By January 9, 2019January 14th, 2019No Comments

Researchers know that the loss of neurons and their axons is responsible for disability in multiple sclerosis (MS), and inflammation associated with immune cells is thought to be implicated in this process. But to truly understand how the brain’s cells are affected by oxidative stress, researchers led by Dr. Jacqueline Quandt have been looking closely at the mechanisms behind this immune-mediated degeneration. Recently, with the support of the MS Society of Canada and a cadre of local philanthropists, Dr. Quandt has been able to look at parts of the neuronal network in models of MS in greater detail than ever before.

Dr. Quandt and her team, including Pierre Becquart and graduate student Tissa Rahim, have identified a neuroprotective protein that, when lost  in an inflammatory setting, may act as a switch between disease progression and processes of repair in MS. The researchers examined the role of ARNT2 (also known as aryl-hydrocarbon receptor nuclear translocator 2), a protein that is responsible for maintaining healthy neurons. ARNT2 is associated with neural growth and development; when the protein is lacking, the brain does not develop normally and results in birth defects and shorter lifespans. ARNT2 is known to be an important contributor to the survival of cells, but its role in central nervous system diseases like MS has not been well understood.

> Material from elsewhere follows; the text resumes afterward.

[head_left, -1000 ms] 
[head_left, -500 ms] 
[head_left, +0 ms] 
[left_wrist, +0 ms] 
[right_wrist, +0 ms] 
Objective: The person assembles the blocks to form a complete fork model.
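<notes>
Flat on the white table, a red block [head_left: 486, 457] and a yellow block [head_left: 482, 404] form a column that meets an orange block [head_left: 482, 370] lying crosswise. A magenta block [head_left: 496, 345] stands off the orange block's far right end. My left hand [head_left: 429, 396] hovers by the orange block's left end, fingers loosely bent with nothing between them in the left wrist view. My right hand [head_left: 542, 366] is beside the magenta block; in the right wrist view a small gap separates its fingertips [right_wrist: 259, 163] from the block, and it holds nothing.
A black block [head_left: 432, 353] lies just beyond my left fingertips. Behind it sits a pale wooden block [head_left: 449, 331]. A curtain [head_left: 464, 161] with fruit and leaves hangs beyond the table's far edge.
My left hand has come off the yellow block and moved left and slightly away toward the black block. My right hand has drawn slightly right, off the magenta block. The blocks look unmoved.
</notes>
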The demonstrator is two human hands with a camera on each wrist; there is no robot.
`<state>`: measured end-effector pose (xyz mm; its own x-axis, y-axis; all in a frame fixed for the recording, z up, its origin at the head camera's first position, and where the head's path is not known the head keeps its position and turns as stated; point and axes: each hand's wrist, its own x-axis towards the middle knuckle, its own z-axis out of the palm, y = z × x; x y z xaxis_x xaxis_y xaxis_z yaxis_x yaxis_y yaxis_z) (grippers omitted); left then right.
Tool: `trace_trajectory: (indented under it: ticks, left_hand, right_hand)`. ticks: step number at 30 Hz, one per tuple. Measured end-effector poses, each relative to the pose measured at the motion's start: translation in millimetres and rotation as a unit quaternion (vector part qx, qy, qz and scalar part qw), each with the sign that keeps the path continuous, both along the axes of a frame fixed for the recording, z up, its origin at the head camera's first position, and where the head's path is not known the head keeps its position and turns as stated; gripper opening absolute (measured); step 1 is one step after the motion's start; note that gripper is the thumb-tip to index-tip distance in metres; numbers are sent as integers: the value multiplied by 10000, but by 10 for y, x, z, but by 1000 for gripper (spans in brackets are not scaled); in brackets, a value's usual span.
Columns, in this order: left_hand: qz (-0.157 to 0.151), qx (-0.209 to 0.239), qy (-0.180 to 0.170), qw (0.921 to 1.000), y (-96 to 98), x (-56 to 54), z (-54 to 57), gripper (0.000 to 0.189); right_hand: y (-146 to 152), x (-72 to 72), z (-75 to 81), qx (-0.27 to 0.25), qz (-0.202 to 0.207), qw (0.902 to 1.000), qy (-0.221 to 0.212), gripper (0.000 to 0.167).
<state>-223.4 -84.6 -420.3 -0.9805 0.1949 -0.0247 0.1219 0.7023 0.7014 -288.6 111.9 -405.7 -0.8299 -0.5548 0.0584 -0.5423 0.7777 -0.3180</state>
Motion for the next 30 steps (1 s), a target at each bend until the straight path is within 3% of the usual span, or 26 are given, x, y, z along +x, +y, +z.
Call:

Dr. Quandt’s team evaluated ARNT2 levels in mouse models of MS across the disease course, and found that at the peak of disability, up to 80 per cent of the protein was gone in spinal cord neurons. They also found that ARNT2 expression is tied to brain-derived neurotrophic factor (BDNF), a protein that also supports brain cell survival and growth; . Recovery is associated with the return of ARNT2 expression.